I've been feeling very inspired in the kitchen lately and have been on a cooking rampage - as you can tell. I've gotten some phone calls from my friends asking, "Is EVERYTHING you make good?! When are you going to make it for me?" Now, I don't want to be known as the girl who cried, "num num" about every dish I make and discredited in anyway, but everything I put on this blog really is that good. Since I live to eat, I ABSOLUTELY LOATHE when I make anything that turns out like crap. Therefore I scour the Internet for only the best recipes. And since I don't like to make the same thing twice, I'll only post about things that I'd make again and again because they were that good or have a lot potential to tweek and become GREAT. Mind you, I've had plenty of my shares of disasters, I just choose to spare you from all the disappointments that come out of my kitchen. Like that disgusting apple chutney that still haunts me to this day. Of course it had to have happened when I had guests over...lovely. So I hope you'll continue to read the Num Num and make many of the dishes that come out of this blog...the whopping five of you that follow me through my cooking ventures :)
Anyway on to the burgers. Per request of the lobster we had veggie burgers tonight. These were a nice change from our regular meat burgers and were healthy to boot. Since they were made with garbanzo beans the taste and texture are similar to what would happen if a falafel married hummus. We topped these patties with roasted red peppers, alfalfa sprouts for some crunch and slathered the bread with a garlic, lime, and cilantro aioli which packed an extra punch from the raw garlic flavor. They were quite tasty and made a nice, light dinner.
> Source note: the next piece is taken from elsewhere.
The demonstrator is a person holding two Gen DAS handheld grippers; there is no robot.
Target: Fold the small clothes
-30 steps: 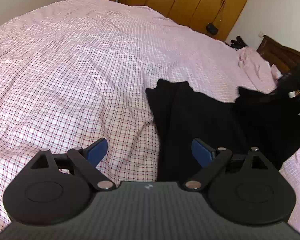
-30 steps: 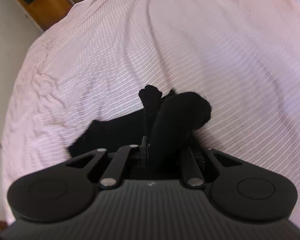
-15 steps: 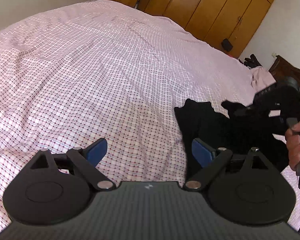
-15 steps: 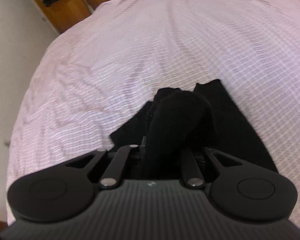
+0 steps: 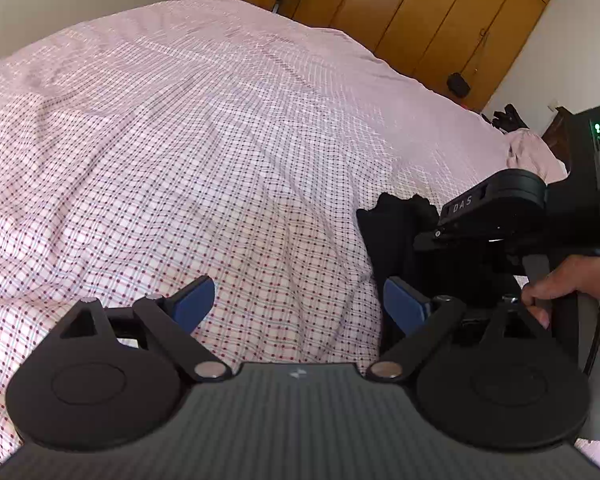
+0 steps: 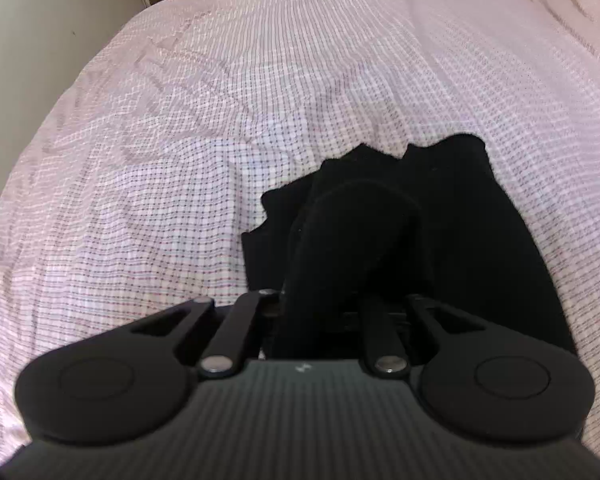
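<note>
A small black garment (image 6: pixel 480 216) lies on the pink checked bedsheet (image 6: pixel 220 120). My right gripper (image 6: pixel 320 304) is shut on a fold of the black garment, which bulges up between its fingers and hides the tips. In the left wrist view the garment (image 5: pixel 392 232) shows at the right, partly hidden behind the right gripper's body. My left gripper (image 5: pixel 300 304) is open and empty, blue pads (image 5: pixel 194 300) apart, just left of the garment, above the sheet.
The bed fills both views. Wooden wardrobes (image 5: pixel 440 20) stand beyond the bed's far side. A bunched pink cloth (image 5: pixel 532 156) and a dark headboard lie at the far right. A white wall (image 6: pixel 40 20) borders the bed's left edge.
My right gripper has carried the garment fold over the rest of the garment. It now sits close beside my left gripper, which has drawn away to the left of the garment.
</note>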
**You can revamp these burgers anyway you likey. You can turn them Indian by adding curry and garam masala or make them Asian and spicy by adding garlic, ginger, and scallions with a Sambal Oelek (spicy chili-garlic) or Sriracha aioli. The variations are endless!!
Adapted from 101 cookbooks
1 can garbanzo beans(chickpeas)drained and rinsed
1 roasted red pepper
2 large eggs (I would try with one egg next time)
1/2 teaspoon fine-grain sea salt
3 tbs chopped fresh cilantro
1/2 onion, chopped
Grated zest of one large lemon
1/2 cup alfalfa sprouts (optional)
1/2 cup toasted (whole-grain) bread crumbs
1 tablespoon extra-virgin olive oil (or clarified butter)
Split peppers in half, de-seed and broil cut side down for 12 minutes. Place in zip-lock bag. Seal and let steam for 15 minutes until you can easily peel the skin off the peppers. Reserve red pepper for topping burgers and place jalapeno, garbanzos, eggs, and salt in a food processor. Puree until the mixture is the consistency of a very thick, slightly chunky hummus. Pour into a mixing bowl. Sautee onion and let cool then add to mixing bowl along with cilantro, zest, and sprouts and mix to combine. Add the breadcrumbs, stir, and let sit for a couple of minutes so the crumbs can absorb some of the moisture. At this point, you should have a moist mixture that you can easily form into four 1 1/2-inch-thick patties.
Heat the oil in a heavy skillet over medium high, add 4 patties, cover, and cook for 4 to 5 minutes, until the bottoms begin to brown. Flip the patties and cook the second side for 7 minutes, or until golden. Remove from the skillet and pop under broiler if you want them more crispy. Place on bread and top with roasted red pepper and aioli sauce.
**Cook these in a hot smokin' cast iron skillet and they get a great sear and become nice and crunchy
**You can also opt out into making these into burgers and just eat them as patties with the aioli.
Garlic, Lime, Cilantro Aioli
1/8 cup Mayo and 1/8 cup Sour Cream (I used more sour cream)
Put mayo and sour cream in bowl, add grated garlic some lime juice, about a tablespoon of cilantro and salt to taste. This is more of a method rather then exact ingredients. I just eyeballed the ingredients and seasoned to taste.